• [What is needed]:
Output the complete listing exactly.
#### Source records
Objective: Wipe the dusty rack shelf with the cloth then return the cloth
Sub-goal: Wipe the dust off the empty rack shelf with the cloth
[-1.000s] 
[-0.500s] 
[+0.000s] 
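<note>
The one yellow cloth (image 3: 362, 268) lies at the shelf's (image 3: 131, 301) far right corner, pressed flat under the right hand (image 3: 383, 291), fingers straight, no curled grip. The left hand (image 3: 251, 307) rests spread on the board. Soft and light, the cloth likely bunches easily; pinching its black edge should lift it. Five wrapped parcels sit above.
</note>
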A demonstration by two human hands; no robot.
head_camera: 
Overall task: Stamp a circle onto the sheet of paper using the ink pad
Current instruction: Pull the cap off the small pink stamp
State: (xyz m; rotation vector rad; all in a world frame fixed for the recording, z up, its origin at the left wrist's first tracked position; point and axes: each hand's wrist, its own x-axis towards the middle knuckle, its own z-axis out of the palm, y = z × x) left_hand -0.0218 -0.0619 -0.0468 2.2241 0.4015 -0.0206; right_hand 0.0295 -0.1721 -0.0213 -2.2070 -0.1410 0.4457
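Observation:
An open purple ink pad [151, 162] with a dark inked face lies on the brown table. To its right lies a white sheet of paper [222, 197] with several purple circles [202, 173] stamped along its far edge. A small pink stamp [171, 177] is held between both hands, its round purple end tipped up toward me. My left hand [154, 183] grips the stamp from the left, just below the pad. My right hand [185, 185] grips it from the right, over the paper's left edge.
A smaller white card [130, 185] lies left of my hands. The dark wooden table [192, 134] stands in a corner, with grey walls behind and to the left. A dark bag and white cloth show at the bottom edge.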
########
• [Answer to this problem]:
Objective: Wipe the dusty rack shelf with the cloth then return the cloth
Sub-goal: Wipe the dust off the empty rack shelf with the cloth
[-1.000s] 
[-0.500s] 
[+0.000s] 
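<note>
The one yellow cloth (image 3: 362, 268) lies at the shelf's (image 3: 131, 301) far right corner, pressed flat under the right hand (image 3: 383, 291), fingers straight, no curled grip. The left hand (image 3: 251, 307) rests spread on the board. Soft and light, the cloth likely bunches easily; pinching its black edge should lift it. Five wrapped parcels sit above.
</note>
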A demonstration by two human hands; no robot.
head_camera: 
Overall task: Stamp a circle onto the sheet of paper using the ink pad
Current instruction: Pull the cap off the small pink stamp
State: (xyz m; rotation vector rad; all in a world frame fixed for the recording, z up, its origin at the left wrist's first tracked position; point and axes: each hand's wrist, its own x-axis towards the middle knuckle, its own z-axis out of the palm, y = z × x) left_hand -0.0218 -0.0619 -0.0468 2.2241 0.4015 -0.0206; right_hand 0.0295 -0.1721 -0.0213 -2.2070 -0.1410 0.4457
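Observation:
An open purple ink pad [151, 162] with a dark inked face lies on the brown table. To its right lies a white sheet of paper [222, 197] with several purple circles [202, 173] stamped along its far edge. A small pink stamp [171, 177] is held between both hands, its round purple end tipped up toward me. My left hand [154, 183] grips the stamp from the left, just below the pad. My right hand [185, 185] grips it from the right, over the paper's left edge.
A smaller white card [130, 185] lies left of my hands. The dark wooden table [192, 134] stands in a corner, with grey walls behind and to the left. A dark bag and white cloth show at the bottom edge.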

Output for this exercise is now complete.